* [Exercise description]:
For this exercise, restate every line below word for word and drop the images.

* [Supplied data]:
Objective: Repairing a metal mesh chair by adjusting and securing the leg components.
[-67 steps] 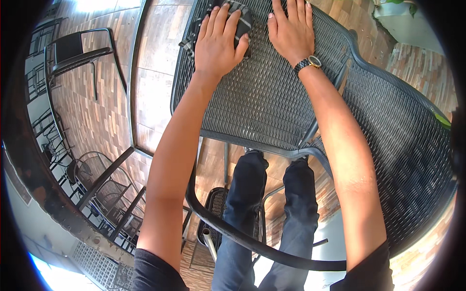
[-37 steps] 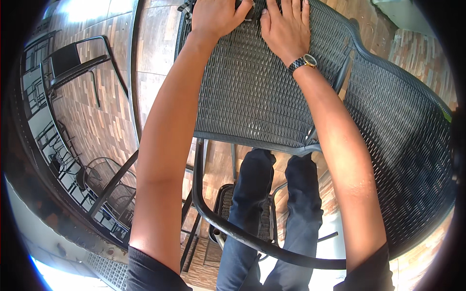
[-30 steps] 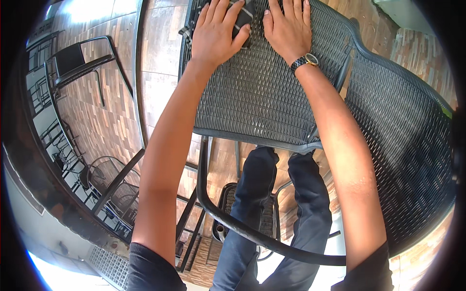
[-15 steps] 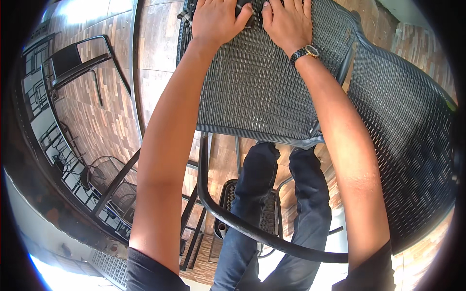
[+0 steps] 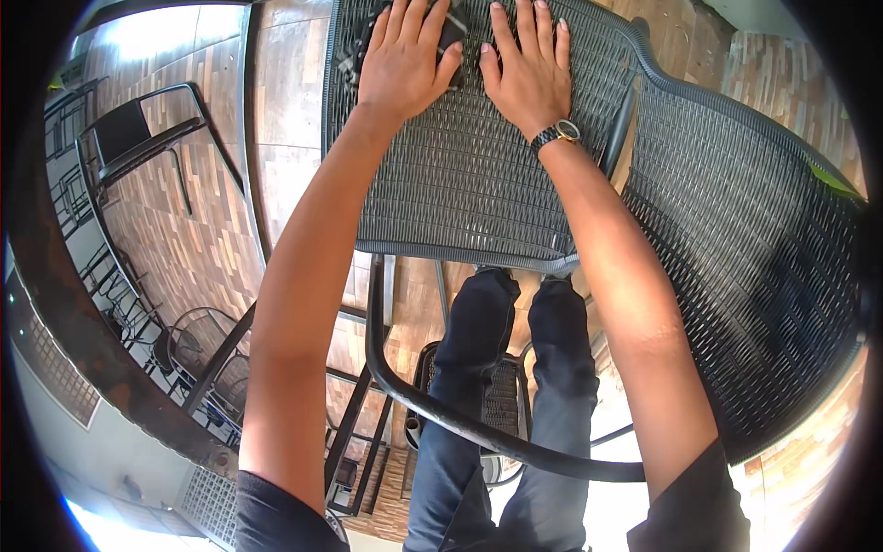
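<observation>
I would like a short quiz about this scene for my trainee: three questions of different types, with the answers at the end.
1. Which hand lies on the dark cloth?
2. True or false: the right arm wears the watch.
3. Choose one. The right hand lies on:
a) the floor
b) the woven seat
c) the trousers

Key:
1. The left hand.
2. True.
3. b
</observation>
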Tool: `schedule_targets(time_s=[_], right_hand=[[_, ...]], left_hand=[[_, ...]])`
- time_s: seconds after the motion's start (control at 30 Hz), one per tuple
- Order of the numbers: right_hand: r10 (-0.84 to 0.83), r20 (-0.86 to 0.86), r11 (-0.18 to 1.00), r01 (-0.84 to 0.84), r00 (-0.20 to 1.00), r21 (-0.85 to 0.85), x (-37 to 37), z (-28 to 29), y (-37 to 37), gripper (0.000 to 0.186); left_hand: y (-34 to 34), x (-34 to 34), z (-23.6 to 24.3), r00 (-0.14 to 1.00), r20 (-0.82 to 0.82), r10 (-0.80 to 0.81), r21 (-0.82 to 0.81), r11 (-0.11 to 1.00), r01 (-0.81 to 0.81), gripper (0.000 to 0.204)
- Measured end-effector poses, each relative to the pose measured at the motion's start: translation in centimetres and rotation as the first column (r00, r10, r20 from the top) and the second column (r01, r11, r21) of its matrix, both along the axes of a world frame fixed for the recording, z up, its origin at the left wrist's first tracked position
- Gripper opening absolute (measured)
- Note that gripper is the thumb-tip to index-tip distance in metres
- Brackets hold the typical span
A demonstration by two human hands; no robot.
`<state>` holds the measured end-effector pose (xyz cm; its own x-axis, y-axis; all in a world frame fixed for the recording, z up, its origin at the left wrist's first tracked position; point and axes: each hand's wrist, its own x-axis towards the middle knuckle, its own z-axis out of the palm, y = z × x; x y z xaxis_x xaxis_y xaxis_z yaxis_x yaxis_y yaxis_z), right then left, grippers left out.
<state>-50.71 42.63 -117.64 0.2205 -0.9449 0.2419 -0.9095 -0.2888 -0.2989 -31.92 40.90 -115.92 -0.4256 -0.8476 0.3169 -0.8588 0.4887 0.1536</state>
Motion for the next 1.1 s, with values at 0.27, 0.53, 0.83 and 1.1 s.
schedule_targets(time_s=[0.27, 0.53, 0.83, 1.1], right_hand=[[-0.007, 0.032, 0.999, 0.006, 0.999, 0.034, -0.2, -1.0, 1.0, 0.057], [0.004, 0.086, 1.000, -0.002, 0.996, -0.024, -0.4, -1.7, 1.0, 0.057], [-0.029, 0.096, 0.999, 0.032, 0.995, -0.032, 0.3, -1.0, 0.7, 0.050], [-0.089, 0.041, 0.985, 0.094, 0.995, -0.146, 0.5, -1.8, 0.9, 0.053]], left_hand=[[2.1, -2.2, -1.5, 0.994, -0.091, 0.059, -0.018, 0.998, -0.060, 0.058], [3.5, -2.4, -1.5, 0.999, -0.024, 0.031, 0.009, 0.999, -0.031, 0.057], [1.1, -2.7, -1.6, 0.991, -0.100, 0.087, -0.047, 0.995, -0.092, 0.056], [1.6, -1.9, -1.2, 0.994, -0.092, 0.061, 0.029, 0.998, -0.059, 0.059]])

* [Answer space]:
Objective: Repairing a metal mesh chair by adjusting and securing the leg components.
[-67 steps] 
[-37 steps] 
[-30 steps] 
[-15 steps] 
[+0 steps] 
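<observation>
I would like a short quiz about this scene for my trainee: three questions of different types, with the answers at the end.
1. Which hand lies on the dark cloth?
2. True or false: the right arm wears the watch.
3. Choose one. The right hand lies on:
a) the floor
b) the woven seat
c) the trousers

Key:
1. The left hand.
2. True.
3. b
</observation>
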Tool: `schedule_targets(time_s=[_], right_hand=[[_, ...]], left_hand=[[_, ...]])`
- time_s: seconds after the motion's start (control at 30 Hz), one per tuple
- Order of the numbers: right_hand: r10 (-0.84 to 0.83), r20 (-0.86 to 0.86), r11 (-0.18 to 1.00), r01 (-0.84 to 0.84), r00 (-0.20 to 1.00), r21 (-0.85 to 0.85), x (-37 to 37), z (-28 to 29), y (-37 to 37), gripper (0.000 to 0.186); left_hand: y (-34 to 34), x (-34 to 34), z (-23.6 to 24.3), r00 (-0.14 to 1.00), r20 (-0.82 to 0.82), r10 (-0.80 to 0.81), r21 (-0.82 to 0.81), r11 (-0.11 to 1.00), r01 (-0.81 to 0.81), gripper (0.000 to 0.204)
- Measured end-effector poses, each relative to the pose measured at the motion's start: translation in centimetres and rotation as the first column (r00, r10, r20 from the top) and the second column (r01, r11, r21) of its matrix, both along the axes of a world frame fixed for the recording, z up, its origin at the left wrist's first tracked position
- Gripper opening absolute (measured)
- Note that gripper is the thumb-tip to index-tip distance in metres
- Brackets hold the typical span
A demonstration by two human hands; no robot.
`<state>` holds the measured end-effector pose (xyz cm; its own x-axis, y-axis; all in a world frame fixed for the recording, z up, its origin at the left wrist's first tracked position; point and axes: each hand's wrist, its own x-axis towards the middle knuckle, its own z-axis out of the palm, y = z × x; x y z xaxis_x xaxis_y xaxis_z yaxis_x yaxis_y yaxis_z), right then left, grippers left out.
<state>-50.71 42.63 -117.64 0.2205 -0.9449 0.2419 -0.9095 -0.2888 -0.2989 -31.92 40.90 -115.92 -0.4256 -0.8476 0.3169 -0.8588 0.4887 0.1536</state>
Motion for the next 1.1 s, with values at 0.27, 0.53, 0.83 and 1.1 s.
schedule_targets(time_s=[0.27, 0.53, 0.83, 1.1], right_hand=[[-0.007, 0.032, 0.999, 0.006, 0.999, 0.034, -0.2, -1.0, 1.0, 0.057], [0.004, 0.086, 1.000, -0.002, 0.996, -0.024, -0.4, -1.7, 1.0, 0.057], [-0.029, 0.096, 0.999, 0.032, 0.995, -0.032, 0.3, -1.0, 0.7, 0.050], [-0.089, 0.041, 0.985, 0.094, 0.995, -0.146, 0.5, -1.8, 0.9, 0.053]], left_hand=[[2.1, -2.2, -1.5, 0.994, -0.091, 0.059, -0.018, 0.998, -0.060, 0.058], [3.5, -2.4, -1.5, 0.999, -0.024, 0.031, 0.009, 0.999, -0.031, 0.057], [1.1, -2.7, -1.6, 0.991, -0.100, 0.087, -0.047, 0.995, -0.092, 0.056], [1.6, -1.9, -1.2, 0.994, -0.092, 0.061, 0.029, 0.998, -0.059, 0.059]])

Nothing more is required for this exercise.